[Start of section]
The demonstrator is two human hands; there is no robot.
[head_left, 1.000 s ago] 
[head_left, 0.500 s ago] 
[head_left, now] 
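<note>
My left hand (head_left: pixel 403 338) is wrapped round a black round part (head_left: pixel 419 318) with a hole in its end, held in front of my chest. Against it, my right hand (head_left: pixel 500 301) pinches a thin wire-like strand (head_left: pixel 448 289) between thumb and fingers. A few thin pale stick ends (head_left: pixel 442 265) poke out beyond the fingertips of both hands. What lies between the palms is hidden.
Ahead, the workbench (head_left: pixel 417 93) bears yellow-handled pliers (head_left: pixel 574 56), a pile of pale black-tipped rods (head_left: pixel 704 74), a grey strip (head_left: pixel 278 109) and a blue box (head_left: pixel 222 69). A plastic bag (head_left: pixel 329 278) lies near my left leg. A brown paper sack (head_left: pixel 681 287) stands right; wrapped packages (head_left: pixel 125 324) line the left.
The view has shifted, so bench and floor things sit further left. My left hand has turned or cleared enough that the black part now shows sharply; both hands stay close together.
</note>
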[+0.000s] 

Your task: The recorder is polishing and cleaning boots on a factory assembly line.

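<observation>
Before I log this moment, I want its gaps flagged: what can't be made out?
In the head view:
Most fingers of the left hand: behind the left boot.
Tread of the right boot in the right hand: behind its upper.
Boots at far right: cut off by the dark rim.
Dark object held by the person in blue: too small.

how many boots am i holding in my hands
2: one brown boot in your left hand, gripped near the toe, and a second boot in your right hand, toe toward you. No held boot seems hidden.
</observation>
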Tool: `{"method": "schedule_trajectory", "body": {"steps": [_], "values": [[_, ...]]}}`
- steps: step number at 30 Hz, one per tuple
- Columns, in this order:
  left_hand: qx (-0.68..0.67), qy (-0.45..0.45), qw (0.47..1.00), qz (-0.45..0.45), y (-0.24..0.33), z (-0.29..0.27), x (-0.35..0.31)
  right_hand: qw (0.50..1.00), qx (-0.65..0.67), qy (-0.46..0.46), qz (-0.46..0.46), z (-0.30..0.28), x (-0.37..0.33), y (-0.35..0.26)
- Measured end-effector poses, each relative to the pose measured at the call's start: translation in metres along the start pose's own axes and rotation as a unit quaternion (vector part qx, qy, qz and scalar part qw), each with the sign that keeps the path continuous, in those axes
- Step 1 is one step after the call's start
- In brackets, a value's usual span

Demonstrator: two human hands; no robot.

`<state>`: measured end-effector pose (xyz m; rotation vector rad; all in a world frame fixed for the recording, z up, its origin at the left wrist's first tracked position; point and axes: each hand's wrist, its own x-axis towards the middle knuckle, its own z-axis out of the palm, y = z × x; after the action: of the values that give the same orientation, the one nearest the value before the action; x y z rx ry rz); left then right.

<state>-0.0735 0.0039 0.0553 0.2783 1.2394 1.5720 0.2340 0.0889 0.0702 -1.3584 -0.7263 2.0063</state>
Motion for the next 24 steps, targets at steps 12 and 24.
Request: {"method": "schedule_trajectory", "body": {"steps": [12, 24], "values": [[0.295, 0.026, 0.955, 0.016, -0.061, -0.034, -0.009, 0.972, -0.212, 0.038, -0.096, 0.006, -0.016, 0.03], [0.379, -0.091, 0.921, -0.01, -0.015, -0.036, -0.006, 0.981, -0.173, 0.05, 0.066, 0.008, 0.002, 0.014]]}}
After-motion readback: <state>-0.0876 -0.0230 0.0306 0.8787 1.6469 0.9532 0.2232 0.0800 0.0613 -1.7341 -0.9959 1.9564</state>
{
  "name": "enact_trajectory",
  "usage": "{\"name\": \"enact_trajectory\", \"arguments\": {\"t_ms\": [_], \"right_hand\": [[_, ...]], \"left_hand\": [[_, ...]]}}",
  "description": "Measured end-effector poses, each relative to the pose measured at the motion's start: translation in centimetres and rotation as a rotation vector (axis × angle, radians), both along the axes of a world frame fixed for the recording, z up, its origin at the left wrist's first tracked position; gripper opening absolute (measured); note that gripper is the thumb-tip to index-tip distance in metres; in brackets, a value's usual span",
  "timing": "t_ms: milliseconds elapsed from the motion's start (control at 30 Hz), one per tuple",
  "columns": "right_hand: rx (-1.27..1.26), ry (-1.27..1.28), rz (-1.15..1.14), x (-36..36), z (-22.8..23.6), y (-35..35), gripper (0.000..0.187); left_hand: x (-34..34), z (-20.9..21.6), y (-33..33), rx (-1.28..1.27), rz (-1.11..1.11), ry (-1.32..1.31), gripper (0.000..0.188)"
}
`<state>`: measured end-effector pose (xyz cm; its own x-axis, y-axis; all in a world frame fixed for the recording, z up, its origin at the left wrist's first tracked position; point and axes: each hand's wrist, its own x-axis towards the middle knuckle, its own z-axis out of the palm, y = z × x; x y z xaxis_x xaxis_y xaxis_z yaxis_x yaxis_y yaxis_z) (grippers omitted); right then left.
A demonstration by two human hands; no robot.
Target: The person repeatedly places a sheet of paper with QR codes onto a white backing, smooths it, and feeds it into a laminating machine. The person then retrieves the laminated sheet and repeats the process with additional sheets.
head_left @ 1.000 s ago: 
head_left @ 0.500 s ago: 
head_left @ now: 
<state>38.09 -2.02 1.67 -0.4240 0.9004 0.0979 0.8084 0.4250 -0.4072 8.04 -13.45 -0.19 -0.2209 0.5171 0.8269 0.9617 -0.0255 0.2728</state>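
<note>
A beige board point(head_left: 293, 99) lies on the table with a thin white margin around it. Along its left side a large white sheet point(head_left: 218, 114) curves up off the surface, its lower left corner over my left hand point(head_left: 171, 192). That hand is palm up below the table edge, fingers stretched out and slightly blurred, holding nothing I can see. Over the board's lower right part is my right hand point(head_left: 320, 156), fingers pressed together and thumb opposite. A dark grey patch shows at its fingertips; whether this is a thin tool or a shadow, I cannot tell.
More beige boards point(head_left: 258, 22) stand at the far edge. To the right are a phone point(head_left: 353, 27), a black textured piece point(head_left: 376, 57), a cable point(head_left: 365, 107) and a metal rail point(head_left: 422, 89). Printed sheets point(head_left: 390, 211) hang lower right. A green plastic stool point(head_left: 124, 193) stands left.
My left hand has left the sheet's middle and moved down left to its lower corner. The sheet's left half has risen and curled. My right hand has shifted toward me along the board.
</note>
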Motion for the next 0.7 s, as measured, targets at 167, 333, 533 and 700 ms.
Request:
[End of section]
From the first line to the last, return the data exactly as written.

The demonstrator is two human hands; there is no robot.
[head_left, 1.000 s ago] 
[head_left, 0.500 s ago] 
[head_left, now] 
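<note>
My left hand (head_left: pixel 403 338) is wrapped round a black round part (head_left: pixel 419 318) with a hole in its end, held in front of my chest. Against it, my right hand (head_left: pixel 500 301) pinches a thin wire-like strand (head_left: pixel 448 289) between thumb and fingers. A few thin pale stick ends (head_left: pixel 442 265) poke out beyond the fingertips of both hands. What lies between the palms is hidden.
Ahead, the workbench (head_left: pixel 417 93) bears yellow-handled pliers (head_left: pixel 574 56), a pile of pale black-tipped rods (head_left: pixel 704 74), a grey strip (head_left: pixel 278 109) and a blue box (head_left: pixel 222 69). A plastic bag (head_left: pixel 329 278) lies near my left leg. A brown paper sack (head_left: pixel 681 287) stands right; wrapped packages (head_left: pixel 125 324) line the left.
The view has shifted, so bench and floor things sit further left. My left hand has turned or cleared enough that the black part now shows sharply; both hands stay close together.
</note>
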[+0.000s] 

Your task: The recorder is polishing and cleaning boots on a factory assembly line.

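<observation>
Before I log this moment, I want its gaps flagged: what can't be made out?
In the head view:
Most fingers of the left hand: behind the left boot.
Tread of the right boot in the right hand: behind its upper.
Boots at far right: cut off by the dark rim.
Dark object held by the person in blue: too small.

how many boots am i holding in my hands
2: one brown boot in your left hand, gripped near the toe, and a second boot in your right hand, toe toward you. No held boot seems hidden.
</observation>
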Tool: `{"method": "schedule_trajectory", "body": {"steps": [_], "values": [[_, ...]]}}`
- steps: step number at 30 Hz, one per tuple
- Columns, in this order:
  left_hand: qx (-0.68..0.67), qy (-0.45..0.45), qw (0.47..1.00), qz (-0.45..0.45), y (-0.24..0.33), z (-0.29..0.27), x (-0.35..0.31)
  right_hand: qw (0.50..1.00), qx (-0.65..0.67), qy (-0.46..0.46), qz (-0.46..0.46), z (-0.30..0.28), x (-0.37..0.33), y (-0.35..0.26)
- Measured end-effector poses, each relative to the pose measured at the call's start: translation in metres along the start pose's own axes and rotation as a unit quaternion (vector part qx, qy, qz and scalar part qw), each with the sign that keeps the path continuous, in those axes
- Step 1 is one step after the call's start
- In brackets, a value's usual span

Demonstrator: two human hands; no robot.

`<state>`: measured end-effector pose (xyz m; rotation vector rad; all in a world frame fixed for the recording, z up, its origin at the left wrist's first tracked position; point and axes: each hand's wrist, its own x-axis towards the middle knuckle, its own z-axis out of the palm, y = z × x; after the action: of the values that give the same orientation, the one nearest the value before the action; x y z rx ry rz); left then right.

<state>-0.0735 0.0039 0.0553 0.2783 1.2394 1.5720 0.2340 0.0889 0.0702 -1.3584 -0.7263 2.0063</state>
Motion for the next 24 steps, targets at steps 12 and 24.
Request: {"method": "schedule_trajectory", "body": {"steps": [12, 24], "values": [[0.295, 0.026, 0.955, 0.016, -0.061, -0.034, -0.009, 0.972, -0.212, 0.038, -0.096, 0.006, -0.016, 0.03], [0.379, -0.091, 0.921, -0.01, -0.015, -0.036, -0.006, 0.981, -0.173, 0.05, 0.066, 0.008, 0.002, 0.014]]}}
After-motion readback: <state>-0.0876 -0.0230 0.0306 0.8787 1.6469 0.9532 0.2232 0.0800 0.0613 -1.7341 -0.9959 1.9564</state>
{
  "name": "enact_trajectory",
  "usage": "{\"name\": \"enact_trajectory\", \"arguments\": {\"t_ms\": [_], \"right_hand\": [[_, ...]], \"left_hand\": [[_, ...]]}}",
  "description": "Measured end-effector poses, each relative to the pose measured at the motion's start: translation in centimetres and rotation as a rotation vector (axis × angle, radians), both along the axes of a world frame fixed for the recording, z up, its origin at the left wrist's first tracked position; gripper opening absolute (measured); note that gripper is the thumb-tip to index-tip distance in metres; in brackets, a value's usual span",
  "timing": "t_ms: milliseconds elapsed from the motion's start (control at 30 Hz), one per tuple",
  "columns": "right_hand: rx (-1.27..1.26), ry (-1.27..1.28), rz (-1.15..1.14), x (-36..36), z (-22.8..23.6), y (-35..35), gripper (0.000..0.187); left_hand: x (-34..34), z (-20.9..21.6), y (-33..33), rx (-1.28..1.27), rz (-1.11..1.11), ry (-1.32..1.31), gripper (0.000..0.188)"
}
`<state>`: measured end-effector pose (xyz cm; its own x-axis, y-axis; all in a world frame fixed for the recording, z up, its origin at the left wrist's first tracked position; point and axes: each hand's wrist, its own x-axis towards the middle knuckle, its own z-axis out of the palm, y = z × x; x y z xaxis_x xaxis_y xaxis_z yaxis_x yaxis_y yaxis_z) (grippers omitted); right then left.
A demonstration by two human hands; no robot.
Target: The person repeatedly places a sheet of paper with QR codes onto a white backing, smooths it, and feeds it into a laminating machine. The person then retrieves the laminated sheet and repeats the process with additional sheets.
head_left @ 1.000 s ago: 
head_left @ 0.500 s ago: 
head_left @ now: 
<state>38.09 -2.02 1.67 -0.4240 0.9004 0.0979 0.8084 0.4250 -0.4072 8.04 -13.45 -0.19 -0.2209 0.5171 0.8269 0.9617 -0.0255 0.2728</state>
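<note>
A beige board point(head_left: 293, 99) lies on the table with a thin white margin around it. Along its left side a large white sheet point(head_left: 218, 114) curves up off the surface, its lower left corner over my left hand point(head_left: 171, 192). That hand is palm up below the table edge, fingers stretched out and slightly blurred, holding nothing I can see. Over the board's lower right part is my right hand point(head_left: 320, 156), fingers pressed together and thumb opposite. A dark grey patch shows at its fingertips; whether this is a thin tool or a shadow, I cannot tell.
More beige boards point(head_left: 258, 22) stand at the far edge. To the right are a phone point(head_left: 353, 27), a black textured piece point(head_left: 376, 57), a cable point(head_left: 365, 107) and a metal rail point(head_left: 422, 89). Printed sheets point(head_left: 390, 211) hang lower right. A green plastic stool point(head_left: 124, 193) stands left.
My left hand has left the sheet's middle and moved down left to its lower corner. The sheet's left half has risen and curled. My right hand has shifted toward me along the board.
</note>
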Motion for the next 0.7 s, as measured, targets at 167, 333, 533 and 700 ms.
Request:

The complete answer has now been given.